[Activity]
Each line of the data below should be repeated exactly.

[Information supplied]

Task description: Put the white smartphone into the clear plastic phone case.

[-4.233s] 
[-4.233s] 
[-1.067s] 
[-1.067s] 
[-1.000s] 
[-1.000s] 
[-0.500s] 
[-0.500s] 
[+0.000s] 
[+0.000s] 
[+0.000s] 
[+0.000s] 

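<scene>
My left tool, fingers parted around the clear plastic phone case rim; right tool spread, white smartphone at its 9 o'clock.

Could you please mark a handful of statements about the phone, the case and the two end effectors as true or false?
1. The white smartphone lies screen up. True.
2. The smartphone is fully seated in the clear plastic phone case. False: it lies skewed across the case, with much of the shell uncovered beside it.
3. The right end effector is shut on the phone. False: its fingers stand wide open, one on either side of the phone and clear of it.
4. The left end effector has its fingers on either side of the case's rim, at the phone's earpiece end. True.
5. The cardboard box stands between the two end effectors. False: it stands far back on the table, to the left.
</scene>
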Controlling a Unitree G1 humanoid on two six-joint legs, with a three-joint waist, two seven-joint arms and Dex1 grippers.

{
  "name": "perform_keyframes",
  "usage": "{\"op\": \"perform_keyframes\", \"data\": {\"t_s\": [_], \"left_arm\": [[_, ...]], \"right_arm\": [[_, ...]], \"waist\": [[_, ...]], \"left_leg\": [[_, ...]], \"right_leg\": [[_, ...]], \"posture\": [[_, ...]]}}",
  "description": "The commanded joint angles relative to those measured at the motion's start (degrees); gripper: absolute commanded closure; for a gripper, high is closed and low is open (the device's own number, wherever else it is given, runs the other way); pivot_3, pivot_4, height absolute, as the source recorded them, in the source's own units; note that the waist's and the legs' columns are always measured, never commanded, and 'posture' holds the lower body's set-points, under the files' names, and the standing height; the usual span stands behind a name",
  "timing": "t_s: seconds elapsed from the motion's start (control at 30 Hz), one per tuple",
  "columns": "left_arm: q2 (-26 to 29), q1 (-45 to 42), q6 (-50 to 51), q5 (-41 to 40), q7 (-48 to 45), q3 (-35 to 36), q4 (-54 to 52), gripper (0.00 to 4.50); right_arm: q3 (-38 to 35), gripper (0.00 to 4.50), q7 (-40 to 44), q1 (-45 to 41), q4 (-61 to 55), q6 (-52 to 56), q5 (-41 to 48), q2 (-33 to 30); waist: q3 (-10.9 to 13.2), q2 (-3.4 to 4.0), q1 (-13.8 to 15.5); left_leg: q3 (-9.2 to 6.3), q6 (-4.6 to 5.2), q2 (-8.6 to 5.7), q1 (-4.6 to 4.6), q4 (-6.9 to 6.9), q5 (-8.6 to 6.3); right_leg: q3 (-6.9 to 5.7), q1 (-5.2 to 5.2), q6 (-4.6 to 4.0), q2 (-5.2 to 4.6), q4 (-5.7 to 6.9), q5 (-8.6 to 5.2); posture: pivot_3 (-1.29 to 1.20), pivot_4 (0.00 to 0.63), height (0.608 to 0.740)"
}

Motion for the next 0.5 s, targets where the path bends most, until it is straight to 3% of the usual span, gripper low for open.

[Problem solution]
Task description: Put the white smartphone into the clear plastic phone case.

[-4.233s] 
[-4.233s] 
[-1.067s] 
[-1.067s] 
[-1.000s] 
[-1.000s] 
[-0.500s] 
[-0.500s] 
[+0.000s] 
[+0.000s] 
[+0.000s] 
[+0.000s] 

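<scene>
My left tool, fingers parted around the clear plastic phone case rim; right tool spread, white smartphone at its 9 o'clock.

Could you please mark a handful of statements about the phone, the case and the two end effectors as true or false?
1. The white smartphone lies screen up. True.
2. The smartphone is fully seated in the clear plastic phone case. False: it lies skewed across the case, with much of the shell uncovered beside it.
3. The right end effector is shut on the phone. False: its fingers stand wide open, one on either side of the phone and clear of it.
4. The left end effector has its fingers on either side of the case's rim, at the phone's earpiece end. True.
5. The cardboard box stands between the two end effectors. False: it stands far back on the table, to the left.
</scene>
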Controlling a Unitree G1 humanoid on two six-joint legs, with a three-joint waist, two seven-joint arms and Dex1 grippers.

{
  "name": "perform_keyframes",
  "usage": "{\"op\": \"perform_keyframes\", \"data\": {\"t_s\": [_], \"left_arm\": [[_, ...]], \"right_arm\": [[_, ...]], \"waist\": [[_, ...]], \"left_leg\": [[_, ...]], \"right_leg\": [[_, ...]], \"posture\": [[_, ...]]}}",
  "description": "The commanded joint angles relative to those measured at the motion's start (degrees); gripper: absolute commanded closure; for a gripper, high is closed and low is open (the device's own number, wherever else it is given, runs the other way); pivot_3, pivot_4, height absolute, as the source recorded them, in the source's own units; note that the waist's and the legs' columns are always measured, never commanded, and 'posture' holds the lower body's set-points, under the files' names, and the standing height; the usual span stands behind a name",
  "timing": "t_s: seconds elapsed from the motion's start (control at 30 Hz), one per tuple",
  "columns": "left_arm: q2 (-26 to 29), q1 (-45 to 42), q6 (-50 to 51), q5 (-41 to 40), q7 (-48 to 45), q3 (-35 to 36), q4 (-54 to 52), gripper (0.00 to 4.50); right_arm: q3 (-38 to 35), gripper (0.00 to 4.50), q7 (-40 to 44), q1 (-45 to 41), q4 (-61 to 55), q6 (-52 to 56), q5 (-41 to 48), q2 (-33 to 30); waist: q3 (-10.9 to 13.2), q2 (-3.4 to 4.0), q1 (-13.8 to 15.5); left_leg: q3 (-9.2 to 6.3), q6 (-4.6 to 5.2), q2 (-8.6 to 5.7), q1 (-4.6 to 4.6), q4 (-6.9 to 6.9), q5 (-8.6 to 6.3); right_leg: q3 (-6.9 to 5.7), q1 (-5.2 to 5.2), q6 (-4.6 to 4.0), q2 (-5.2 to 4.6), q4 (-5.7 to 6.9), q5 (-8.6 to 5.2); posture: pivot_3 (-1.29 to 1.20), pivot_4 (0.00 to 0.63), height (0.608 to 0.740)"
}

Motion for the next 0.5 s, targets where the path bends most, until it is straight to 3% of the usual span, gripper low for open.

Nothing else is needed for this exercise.